Hospital Discharge Checklist for Aging Parents: Before, During, and After the Transition Home
A step-by-step checklist for family caregivers to navigate a parent's hospital discharge — from pre-discharge questions to medication management and home safety during the first week home.
By Editorial Team
new caregiver
experienced caregiver
long-distance caregiving
spousal caregiver
working caregiver
daily routines
medication management
personal hygiene
care coordination
first steps
ADLs
IADLs
📄
A printable version of this guide is available. Use your browser's print function (Ctrl+P / ⌘P) to save or print.
Use this hospital discharge checklist for elderly parents as a working safety layer on top of the hospital’s official discharge instructions. The hospital’s instructions are the plan. This checklist is how you make sure the plan survives the ride home, the first medication dose, the first bathroom trip, and the first weekend when the doctor’s office may be closed.
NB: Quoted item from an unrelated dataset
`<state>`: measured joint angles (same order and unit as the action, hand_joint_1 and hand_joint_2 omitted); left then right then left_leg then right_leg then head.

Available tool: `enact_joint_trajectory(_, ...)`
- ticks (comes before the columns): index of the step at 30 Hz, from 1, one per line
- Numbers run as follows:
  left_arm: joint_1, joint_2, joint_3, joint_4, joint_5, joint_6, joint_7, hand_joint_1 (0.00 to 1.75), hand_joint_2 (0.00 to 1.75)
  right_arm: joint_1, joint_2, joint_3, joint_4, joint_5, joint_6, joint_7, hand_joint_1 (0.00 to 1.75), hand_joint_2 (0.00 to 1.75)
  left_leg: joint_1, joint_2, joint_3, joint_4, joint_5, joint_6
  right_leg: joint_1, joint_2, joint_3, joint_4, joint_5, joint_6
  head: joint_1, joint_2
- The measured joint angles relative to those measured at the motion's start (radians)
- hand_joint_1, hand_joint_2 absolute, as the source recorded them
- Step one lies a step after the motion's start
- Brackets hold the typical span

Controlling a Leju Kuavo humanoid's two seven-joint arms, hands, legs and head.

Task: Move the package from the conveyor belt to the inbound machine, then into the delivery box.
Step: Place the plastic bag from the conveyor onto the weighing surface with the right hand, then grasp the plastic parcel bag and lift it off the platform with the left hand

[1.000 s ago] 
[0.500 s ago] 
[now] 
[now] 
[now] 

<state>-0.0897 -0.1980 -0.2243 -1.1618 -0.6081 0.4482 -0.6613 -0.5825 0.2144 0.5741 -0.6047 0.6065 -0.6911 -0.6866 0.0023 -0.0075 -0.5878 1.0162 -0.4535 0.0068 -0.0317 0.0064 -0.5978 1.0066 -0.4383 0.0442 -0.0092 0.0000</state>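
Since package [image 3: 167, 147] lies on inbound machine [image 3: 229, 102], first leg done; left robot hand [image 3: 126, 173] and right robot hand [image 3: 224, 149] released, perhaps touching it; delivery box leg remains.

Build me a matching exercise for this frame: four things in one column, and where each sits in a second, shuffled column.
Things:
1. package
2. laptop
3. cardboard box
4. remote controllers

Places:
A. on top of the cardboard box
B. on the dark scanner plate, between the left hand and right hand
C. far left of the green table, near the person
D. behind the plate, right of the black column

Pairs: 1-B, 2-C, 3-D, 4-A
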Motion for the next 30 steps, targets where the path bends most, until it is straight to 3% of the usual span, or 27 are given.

The danger is not only the illness that sent your parent to the hospital. It is the handoff. Medication changes, equipment orders, follow-up appointments, mobility limits, wound care, and home health referrals can all be correct in someone’s notes and still fail at the kitchen table. Discharge planning frameworks from AHRQ and Medicare both emphasize asking questions, confirming next steps, and leaving with written instructions you understand, not just papers you carry out of the building.[1][2]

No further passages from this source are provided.